Griekspoor and Van de Zandschulp set up all-Dutch clash at Australian Open

Tallon Griekspoor will meet Botic van de Zandschulp in round 2. Photo: Wikimedia Commons
Tallon Griekspoor will meet Botic van de Zandschulp in round 2. Photo: si.robi/Flickr

There will be a Dutch player in the third round of the Australian Open men’s competition after Botic van de Zandschulp and Tallon Griekspoor both won their opening matches to set up a second-round showdown.

Van de Zandschulp, the 32nd seed in the draw, repelled the Belarussian Ilya Ivashka in four sets, winning 6-3 3-6 7-5 6-3, while Griekspoor had too much firepower for the Russian Pavel Kotov, dispatching him in straight sets 6-3 7-6 6-3.

It is the first time since 2001 that two Dutch players have met in a grand slam tournament. On that occasion Jan Siemerink prevailed against Sjeng Schalken in five sets in the first round in Melbourne.

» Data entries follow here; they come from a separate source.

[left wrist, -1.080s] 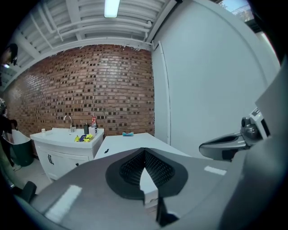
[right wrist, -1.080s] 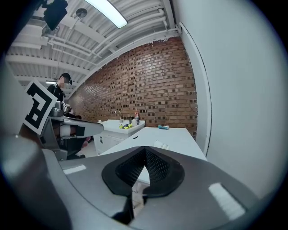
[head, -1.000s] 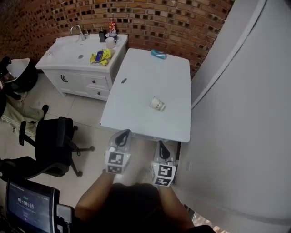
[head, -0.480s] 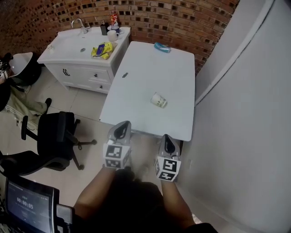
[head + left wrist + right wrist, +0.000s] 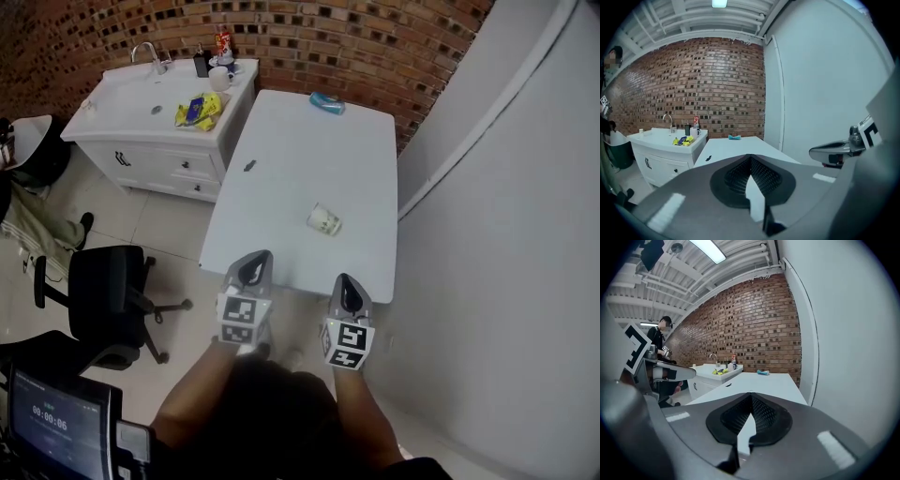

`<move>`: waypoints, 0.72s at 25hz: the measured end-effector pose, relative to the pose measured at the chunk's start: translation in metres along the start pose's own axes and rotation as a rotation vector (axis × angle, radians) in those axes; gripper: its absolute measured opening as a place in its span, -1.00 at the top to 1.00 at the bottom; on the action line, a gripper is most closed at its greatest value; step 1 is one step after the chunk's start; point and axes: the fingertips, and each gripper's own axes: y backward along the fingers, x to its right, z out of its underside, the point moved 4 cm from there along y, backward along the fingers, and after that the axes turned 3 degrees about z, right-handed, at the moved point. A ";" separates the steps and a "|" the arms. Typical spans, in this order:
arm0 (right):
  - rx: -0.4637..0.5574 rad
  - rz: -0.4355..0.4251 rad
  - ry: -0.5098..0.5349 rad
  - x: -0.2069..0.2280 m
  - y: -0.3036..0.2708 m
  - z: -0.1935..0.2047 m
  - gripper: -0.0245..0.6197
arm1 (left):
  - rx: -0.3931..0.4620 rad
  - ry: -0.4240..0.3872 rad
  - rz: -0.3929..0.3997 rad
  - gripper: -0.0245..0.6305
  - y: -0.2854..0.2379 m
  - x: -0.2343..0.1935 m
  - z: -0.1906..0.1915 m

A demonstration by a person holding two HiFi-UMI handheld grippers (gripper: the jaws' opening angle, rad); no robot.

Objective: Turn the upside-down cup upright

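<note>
A small white paper cup [image 5: 324, 220] with greenish print sits on the white table [image 5: 281, 225], right of its middle; from this height I cannot tell which end is up. My left gripper [image 5: 252, 270] and right gripper [image 5: 346, 289] are side by side at the table's near edge, both short of the cup. Both are shut and empty. In the left gripper view, the left gripper [image 5: 751, 160] has its jaws together, and so does the right gripper [image 5: 751, 400] in the right gripper view. The jaws hide the cup in both.
A white sink cabinet [image 5: 150, 117] with a yellow packet [image 5: 194, 112] stands left of the table. A blue object [image 5: 327, 103] and a small dark item [image 5: 249, 166] lie on the table. A black office chair [image 5: 108, 300] is near left, a white wall [image 5: 506, 234] on the right.
Both grippers have come forward together, from just short of the table to its near edge. The cup has not moved on the table.
</note>
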 end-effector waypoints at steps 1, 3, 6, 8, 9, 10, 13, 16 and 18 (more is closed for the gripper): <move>-0.005 0.004 0.001 -0.001 -0.004 0.000 0.89 | 0.000 0.002 0.010 0.93 -0.004 -0.003 -0.001; -0.013 0.008 0.002 -0.005 -0.013 -0.001 0.88 | 0.001 -0.001 0.027 0.93 -0.012 -0.009 -0.003; -0.020 0.012 0.005 -0.012 -0.028 -0.007 0.89 | -0.003 0.002 0.041 0.93 -0.022 -0.022 -0.007; -0.028 0.014 0.006 -0.013 -0.038 -0.010 0.89 | -0.019 0.012 0.045 0.93 -0.030 -0.027 -0.006; -0.031 0.014 0.006 -0.014 -0.044 -0.011 0.89 | -0.026 0.014 0.047 0.93 -0.035 -0.030 -0.004; -0.034 0.013 0.006 -0.014 -0.049 -0.012 0.89 | -0.032 0.012 0.052 0.93 -0.040 -0.032 -0.003; -0.045 0.017 0.010 -0.016 -0.065 -0.015 0.88 | -0.032 -0.008 0.077 0.93 -0.055 -0.039 -0.004; -0.053 0.023 -0.027 -0.020 -0.079 -0.018 0.89 | -0.005 -0.004 0.104 0.93 -0.065 -0.048 -0.010; -0.047 0.024 -0.035 -0.024 -0.089 -0.026 0.89 | 0.015 0.010 0.113 0.93 -0.072 -0.056 -0.016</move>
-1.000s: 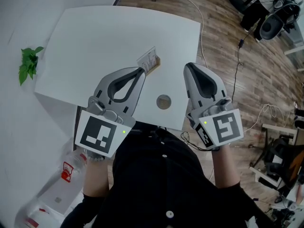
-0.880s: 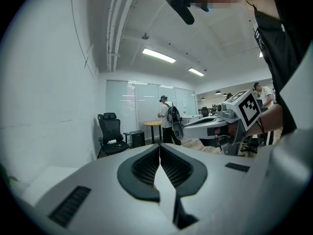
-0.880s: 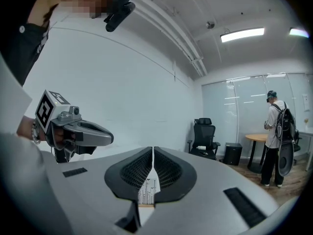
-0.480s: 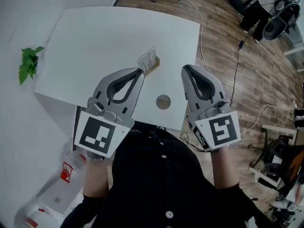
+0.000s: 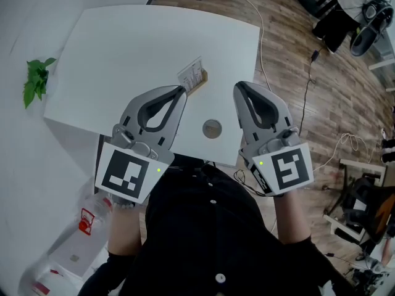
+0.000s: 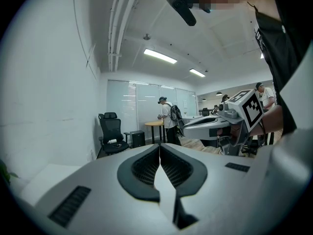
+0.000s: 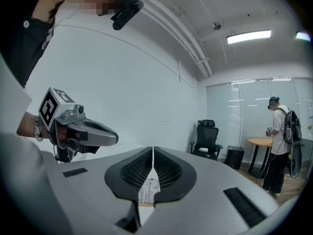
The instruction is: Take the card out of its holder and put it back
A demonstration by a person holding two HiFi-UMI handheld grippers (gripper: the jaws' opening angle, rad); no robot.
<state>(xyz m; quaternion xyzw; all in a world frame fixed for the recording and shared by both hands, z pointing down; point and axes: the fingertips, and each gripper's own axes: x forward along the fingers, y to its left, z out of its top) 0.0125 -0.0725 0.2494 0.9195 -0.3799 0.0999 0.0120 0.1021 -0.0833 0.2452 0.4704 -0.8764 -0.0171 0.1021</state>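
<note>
A white printed card (image 5: 191, 74) stands upright in a small wooden holder (image 5: 199, 86) near the middle of the white table (image 5: 123, 48). My left gripper (image 5: 181, 91) hovers just short of the holder on its near-left side, jaws shut and empty. My right gripper (image 5: 237, 86) is level with it to the right, a short gap from the holder, also shut with nothing held. In the right gripper view the card (image 7: 148, 192) shows through the opening below the closed pads, and the left gripper (image 7: 83, 131) is off to the left. The left gripper view shows closed pads (image 6: 160, 148) and the right gripper (image 6: 234, 119).
A round metal grommet (image 5: 212, 129) sits in the table between the grippers. A green plant (image 5: 35, 82) is off the table's left edge. Cables run over the wood floor (image 5: 308, 79) at right. An office chair (image 6: 111, 133) and standing people are in the far room.
The right gripper has drifted slightly left, toward the holder. The left gripper and the card have stayed almost where they were.
</note>
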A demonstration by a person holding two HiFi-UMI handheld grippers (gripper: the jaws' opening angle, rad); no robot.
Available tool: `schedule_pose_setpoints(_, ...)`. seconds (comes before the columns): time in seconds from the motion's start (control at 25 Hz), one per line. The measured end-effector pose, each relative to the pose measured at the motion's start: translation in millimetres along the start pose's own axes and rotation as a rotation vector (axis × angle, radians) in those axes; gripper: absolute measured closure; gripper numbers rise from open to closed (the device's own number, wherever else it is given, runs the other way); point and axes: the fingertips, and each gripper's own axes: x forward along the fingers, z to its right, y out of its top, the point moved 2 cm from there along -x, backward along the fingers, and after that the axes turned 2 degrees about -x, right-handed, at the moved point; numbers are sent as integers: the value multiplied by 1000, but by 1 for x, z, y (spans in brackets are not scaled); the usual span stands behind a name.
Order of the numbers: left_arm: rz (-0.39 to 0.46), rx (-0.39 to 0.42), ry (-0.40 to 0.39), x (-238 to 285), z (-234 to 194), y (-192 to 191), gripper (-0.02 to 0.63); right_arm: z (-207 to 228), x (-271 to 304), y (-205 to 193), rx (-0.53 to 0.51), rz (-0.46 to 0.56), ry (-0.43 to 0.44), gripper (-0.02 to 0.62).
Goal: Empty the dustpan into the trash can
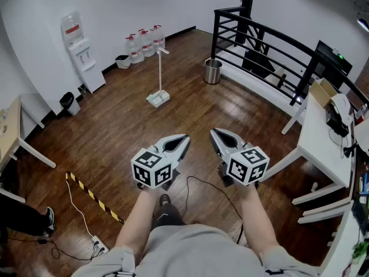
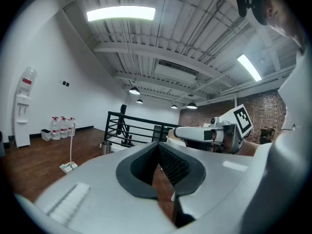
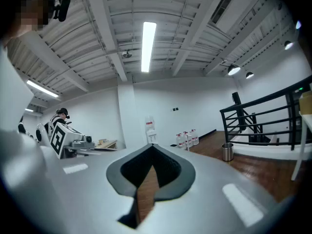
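Observation:
A white long-handled dustpan (image 1: pixel 157 98) stands on the wooden floor well ahead of me, its handle upright. Further right, by the railing, is a round metal trash can (image 1: pixel 213 71). My left gripper (image 1: pixel 184 138) and right gripper (image 1: pixel 212 132) are held side by side at waist height, far short of both; each is shut and holds nothing. The left gripper view shows the dustpan (image 2: pixel 68 166) at the left, the trash can (image 2: pixel 106 147) beyond it, and its own tips (image 2: pixel 158 145) meeting. In the right gripper view the trash can (image 3: pixel 227 151) stands to the right of its closed tips (image 3: pixel 152 146).
A water dispenser (image 1: pixel 81 51) and several water bottles (image 1: pixel 143 44) line the far wall, with a small black bin (image 1: pixel 68 101) nearby. A black railing (image 1: pixel 271 45) borders the right, in front of a white desk (image 1: pixel 323 137). Striped tape (image 1: pixel 92 196) and a cable (image 1: pixel 203 183) lie near my feet.

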Motion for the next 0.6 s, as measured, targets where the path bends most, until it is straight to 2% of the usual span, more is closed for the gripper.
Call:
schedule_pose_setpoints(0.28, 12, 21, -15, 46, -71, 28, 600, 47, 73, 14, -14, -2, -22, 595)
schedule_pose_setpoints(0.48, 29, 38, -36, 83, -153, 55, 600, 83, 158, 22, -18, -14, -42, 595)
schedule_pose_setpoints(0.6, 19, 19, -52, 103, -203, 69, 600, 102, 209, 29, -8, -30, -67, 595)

Van de Zandschulp, 27, said he expected an ‘interesting match’ on Wednesday against the in-form Griekspoor, who arrived in Australia on the back of his first ATP Tour tournament victory in India.

‘We know each other better than you sometimes know other players because we’ve trained together. We played each other last year as well, so I think it could be an interesting match.’

Van de Zandschulp prevailed the last time the pair clashed at the Winston-Salem Open in North Carolina. The players have also regularly teamed up for doubles matches.

Griekspoor, 26, said: ‘It’s nice for outsiders, but for me it’s a match like any other, only it’s against someone I know very well and have trained with a lot.’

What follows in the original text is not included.